March 18, 2015: The United States is trying to figure out why Assad forces in northwestern Syria shot down a Predator UAV yesterday. There was an unofficial understanding that, since coalition (mostly American) warplanes were attacking ISIL and other Islamic terrorist groups in Syria (all of them enemies of the Assads), the Assads would not use their anti-aircraft systems to attack the UAVs or manned aircraft. This meant that the coalition did not have to devote hundreds of sorties and risk the lives of many pilots to attack and destroy the Syrian air defense system. Since coalition air operations continued even after it was confirmed how the UAV had gone down it can be assumed that the Assads apologized and explained how the UAV came to be fired on and how it was all a terrible mistake.
March 15, 2015: The Kurds presented evidence to the UN that Syria had used chlorine filled barrel bombs during air attacks on Kurdish civilians recently. ISIL is also accused of using chlorine in Iraq. All this is nothing new. In January UN inspectors concluded that Assad forces apparently did use chlorine gas to attack civilians several times in 2014. These attacks left 13 dead and nearly 500 ill.

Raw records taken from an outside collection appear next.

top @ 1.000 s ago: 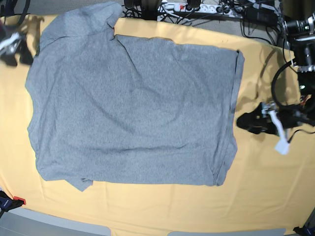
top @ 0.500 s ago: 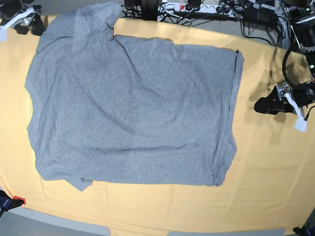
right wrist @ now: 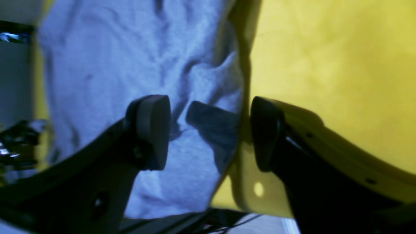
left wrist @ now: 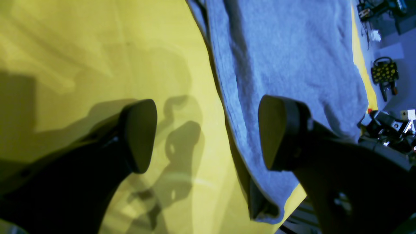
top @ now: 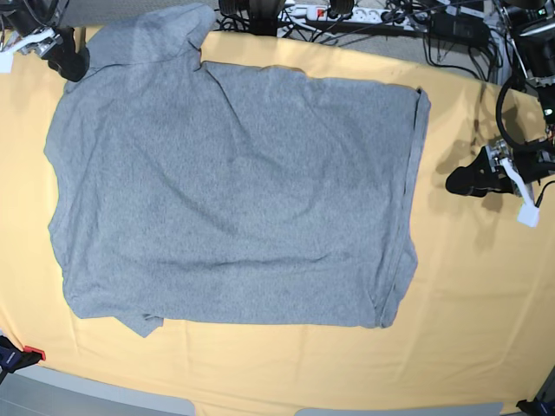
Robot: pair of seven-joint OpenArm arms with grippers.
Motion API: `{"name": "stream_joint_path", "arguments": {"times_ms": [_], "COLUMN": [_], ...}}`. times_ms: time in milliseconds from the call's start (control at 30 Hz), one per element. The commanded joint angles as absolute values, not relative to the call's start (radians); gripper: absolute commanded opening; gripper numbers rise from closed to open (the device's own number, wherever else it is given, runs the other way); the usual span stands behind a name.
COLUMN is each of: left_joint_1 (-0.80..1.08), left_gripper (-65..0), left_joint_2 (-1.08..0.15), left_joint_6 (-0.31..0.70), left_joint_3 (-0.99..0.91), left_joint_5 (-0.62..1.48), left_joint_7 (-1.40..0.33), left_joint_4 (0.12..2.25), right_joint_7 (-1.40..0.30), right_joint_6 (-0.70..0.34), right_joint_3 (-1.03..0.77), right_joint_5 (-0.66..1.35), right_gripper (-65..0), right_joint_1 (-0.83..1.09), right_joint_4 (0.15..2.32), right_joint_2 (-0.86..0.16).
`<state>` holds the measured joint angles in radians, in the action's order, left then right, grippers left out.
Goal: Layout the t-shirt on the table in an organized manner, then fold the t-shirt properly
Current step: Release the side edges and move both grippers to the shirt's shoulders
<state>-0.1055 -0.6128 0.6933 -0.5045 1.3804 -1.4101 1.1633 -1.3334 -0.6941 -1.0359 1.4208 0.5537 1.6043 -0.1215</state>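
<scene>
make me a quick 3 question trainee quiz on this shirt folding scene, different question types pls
1. True or false: the t-shirt has already been folded in half.
2. Which gripper is beside the shirt's hem edge in the base view? A) left gripper B) right gripper C) neither
3. Fill in: black lettering is ____ on the shirt's upward side.

Key
1. False. It lies spread on the table, one sleeve tucked under at the near corner.
2. A. It is clear of the cloth, jaws apart.
3. Not visible; only plain grey shows.
</scene>
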Motion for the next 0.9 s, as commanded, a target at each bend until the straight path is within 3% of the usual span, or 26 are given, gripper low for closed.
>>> {"name": "stream_joint_path", "arguments": {"times_ms": [0, 267, 433, 600, 733, 867], "left_joint_1": [-0.122, -0.122, -0.122, -0.122, -0.122, -0.122], "left_gripper": [-15.9, -15.9, -15.9, -15.9, -15.9, -15.9], "left_joint_2": [-0.637, -0.636, -0.628, -0.626, -0.626, -0.626], "left_joint_6": [0.698, 0.698, 0.698, 0.698, 0.698, 0.698], "left_joint_3": [-0.512, -0.512, -0.512, -0.512, -0.512, -0.512], "left_joint_5": [1.405, 1.455, 1.484, 1.484, 1.484, 1.484], "left_joint_7": [-1.396, -1.396, -1.396, -1.396, -1.396, -1.396], "left_joint_4": [1.178, 1.178, 1.178, 1.178, 1.178, 1.178], "right_joint_7": [-1.374, -1.396, -1.396, -1.396, -1.396, -1.396], "right_joint_6": [-0.698, -0.698, -0.698, -0.698, -0.698, -0.698], "right_joint_3": [-1.039, -1.039, -1.039, -1.039, -1.031, -0.982], "right_joint_5": [1.446, 1.484, 1.484, 1.484, 1.484, 1.484], "right_gripper": [-24.7, -24.8, -36.7, -35.7, -27.5, -26.8], "right_joint_1": [0.565, 0.568, 0.568, 0.567, 0.565, 0.565], "right_joint_4": [1.613, 1.613, 1.613, 1.613, 1.613, 1.613], "right_joint_2": [-0.133, -0.134, -0.134, -0.134, -0.134, -0.134]}}
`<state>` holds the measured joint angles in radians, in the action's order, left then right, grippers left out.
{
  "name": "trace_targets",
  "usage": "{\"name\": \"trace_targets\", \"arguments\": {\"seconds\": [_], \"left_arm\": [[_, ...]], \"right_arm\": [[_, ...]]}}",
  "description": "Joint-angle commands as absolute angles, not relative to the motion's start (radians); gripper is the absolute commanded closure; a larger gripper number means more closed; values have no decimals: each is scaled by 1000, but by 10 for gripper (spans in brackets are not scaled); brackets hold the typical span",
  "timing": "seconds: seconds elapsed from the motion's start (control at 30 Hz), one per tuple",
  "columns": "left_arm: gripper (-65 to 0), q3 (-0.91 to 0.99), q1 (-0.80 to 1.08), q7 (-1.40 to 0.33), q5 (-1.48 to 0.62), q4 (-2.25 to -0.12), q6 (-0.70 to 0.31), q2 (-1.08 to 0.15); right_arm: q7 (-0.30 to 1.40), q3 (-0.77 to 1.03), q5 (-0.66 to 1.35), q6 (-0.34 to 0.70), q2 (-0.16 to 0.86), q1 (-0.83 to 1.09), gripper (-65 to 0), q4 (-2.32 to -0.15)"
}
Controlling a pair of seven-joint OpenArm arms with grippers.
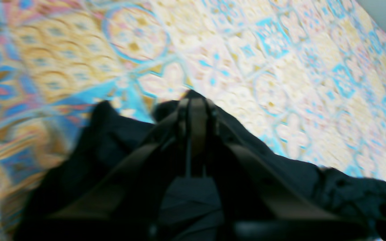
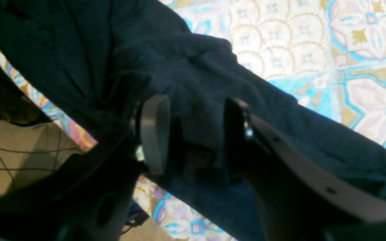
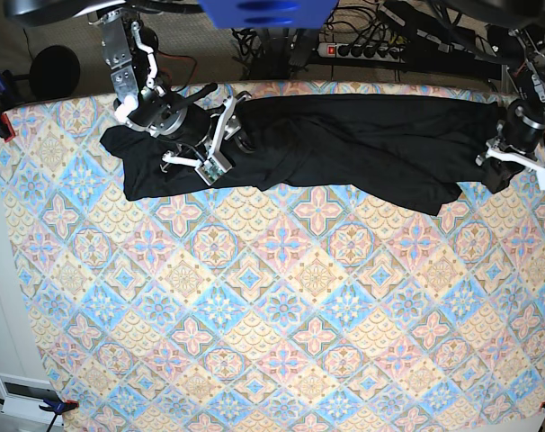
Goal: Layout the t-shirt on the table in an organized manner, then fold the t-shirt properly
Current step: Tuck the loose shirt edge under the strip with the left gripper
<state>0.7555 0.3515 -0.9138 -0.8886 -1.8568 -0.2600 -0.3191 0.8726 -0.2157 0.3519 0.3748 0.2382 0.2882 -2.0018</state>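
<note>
While it lies along the far edge of the table [image 3: 254,324], the t-shirt [image 3: 344,144] stretches its long axis from side to side, crumpled and plain black. A power strip [image 3: 362,49] sits behind the table. The right gripper [image 2: 193,134] has its 2 fingers apart around a fold. The left gripper [image 1: 196,113] has its fingers pressed together on the cloth at the other end.
</note>
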Motion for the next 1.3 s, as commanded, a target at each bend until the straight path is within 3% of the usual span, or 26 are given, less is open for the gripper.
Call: {"name": "trace_targets", "arguments": {"seconds": [0.0, 0.1, 0.3, 0.37, 0.83, 1.27], "left_arm": [[-1, 757, 335, -895, -903, -1870, -265, -337], [-35, 742, 274, -952, -901, -1865, -260, -337], [-248, 742, 157, -1044, -909, -1643, -260, -335], [-286, 742, 134, -1047, -911, -1550, -262, -335], [-285, 736, 82, -1043, -901, -1469, -262, -259], [-285, 607, 15, -989, -901, -1319, -260, -263]], "right_arm": [[851, -214, 367, 380, 243, 282, -253, -2018], [851, -214, 367, 380, 243, 282, -253, -2018], [851, -214, 367, 380, 243, 282, -253, -2018], [851, -214, 367, 380, 243, 282, -253, -2018], [851, -214, 367, 380, 242, 274, -253, -2017], [851, -213, 367, 380, 242, 274, -253, -2017]]}}
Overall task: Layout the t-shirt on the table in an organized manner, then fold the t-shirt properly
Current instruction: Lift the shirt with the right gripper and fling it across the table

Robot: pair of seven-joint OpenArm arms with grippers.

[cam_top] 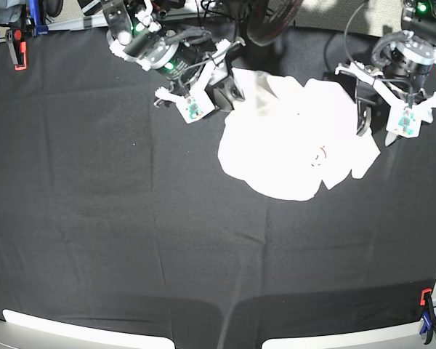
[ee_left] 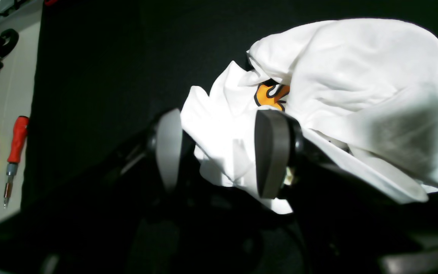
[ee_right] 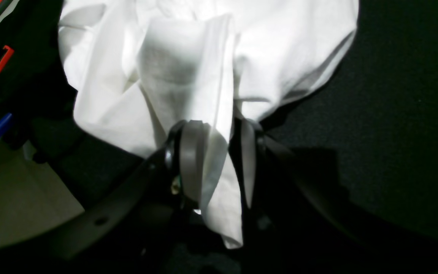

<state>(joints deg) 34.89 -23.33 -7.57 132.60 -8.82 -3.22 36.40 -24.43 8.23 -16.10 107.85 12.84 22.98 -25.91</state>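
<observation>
The t-shirt lies bunched, plain side up, on the black bench in the upper right of the base view, the right hand clamped on a fold, seemingly to spread it, while the left hand gapes around an edge.

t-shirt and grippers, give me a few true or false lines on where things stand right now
1. The t-shirt lies flat and neatly spread. False: it is a crumpled heap on the table.
2. The right gripper has white cloth between its fingers. True.
3. The left gripper is clamped shut on the shirt. False: its jaws stand apart, with cloth lying between them.
4. An orange piece of the print shows in the left wrist view. True.
5. The shirt sits at the table's near edge in the base view. False: it lies toward the far edge, between the two arms.
</observation>
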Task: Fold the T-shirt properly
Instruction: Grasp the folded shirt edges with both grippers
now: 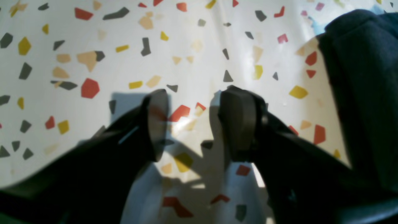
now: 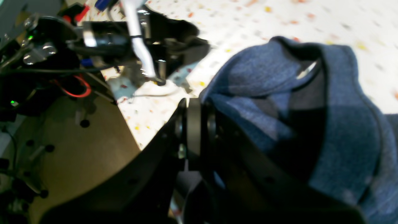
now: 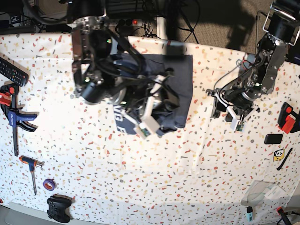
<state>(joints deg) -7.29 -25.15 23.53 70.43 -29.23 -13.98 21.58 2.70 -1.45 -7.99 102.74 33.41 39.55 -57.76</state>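
Observation:
The dark navy-grey T-shirt (image 3: pixel 182 77) lies bunched at the table's centre in the base view, with a bit of white lettering at its lower left edge (image 3: pixel 120 126). My right gripper (image 3: pixel 161 105) is over it. In the right wrist view its fingers (image 2: pixel 194 133) are pressed together on a raised fold of the blue heathered cloth (image 2: pixel 342 124). My left gripper (image 3: pixel 216 110) is to the right of the shirt, low over bare table. In the left wrist view it (image 1: pixel 197 124) is open and empty, with the shirt's edge (image 1: pixel 360 93) at its right.
On the terrazzo table (image 3: pixel 140 187), a remote (image 3: pixel 9 70), blue clamp (image 3: pixel 16 117), screwdriver (image 3: pixel 30 166), tape roll (image 3: pixel 47 184) and game controller (image 3: pixel 58 206) lie along the left edge. A red-black tool (image 3: pixel 287 117), small black item (image 3: pixel 273 138) and plastic bag (image 3: pixel 265 192) lie at the right.

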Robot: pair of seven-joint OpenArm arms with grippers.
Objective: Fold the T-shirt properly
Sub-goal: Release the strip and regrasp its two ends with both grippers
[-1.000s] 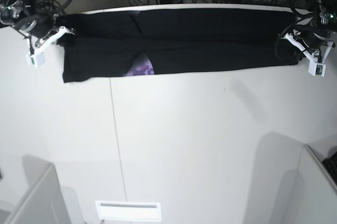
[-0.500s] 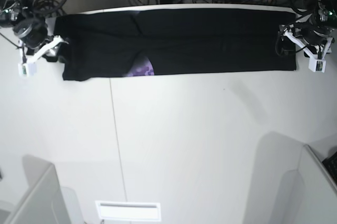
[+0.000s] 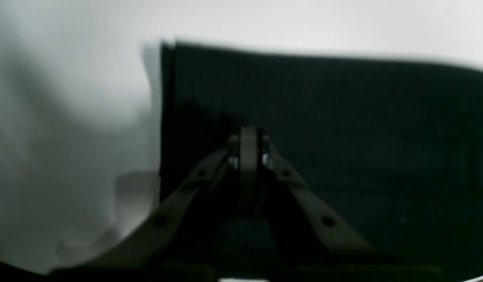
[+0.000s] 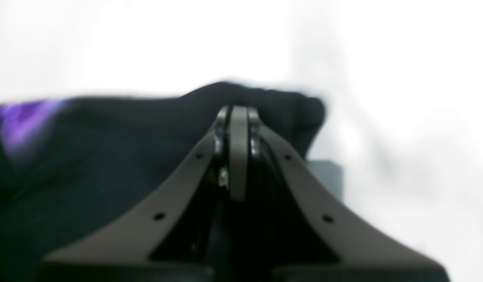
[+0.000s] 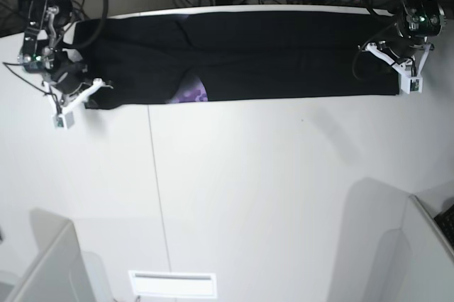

The Assad government denied the accusations.
March 12, 2015: ISIL posted an audio message on the Internet in which it accepted the Boko Haram offer to join ISIL. The Boko Haram offer was also posted on the Internet but it took a week before ISIL responded. This is apparently because of dissent within ISIL leadership about accepting black African Moslem groups as official members of ISIL. For thousands of years Arabs considered black Africans inferior and while Islam tried to change that with some mentions of universal brotherhood the racist attitudes still persist. Slavery also still exists in many Moslem countries and the slaves are invariably black Africans owned by Arabs. This slavery is usually practiced in violation of local laws, which are ignored when it comes to enslaving black Africans. ISIL is enthusiastic about franchising its brand of Islamic terrorism because that enables ISIL to take credit for spectacular terror attacks elsewhere that it really had little or no part in carrying out. Case in point are the recent attacks in Tunisia (a museum full of foreign tourists) and Yemen (two mosques full of Shia worshippers). ISIL got a publicity boost to offset the growing number of failures in Syria and Iraq.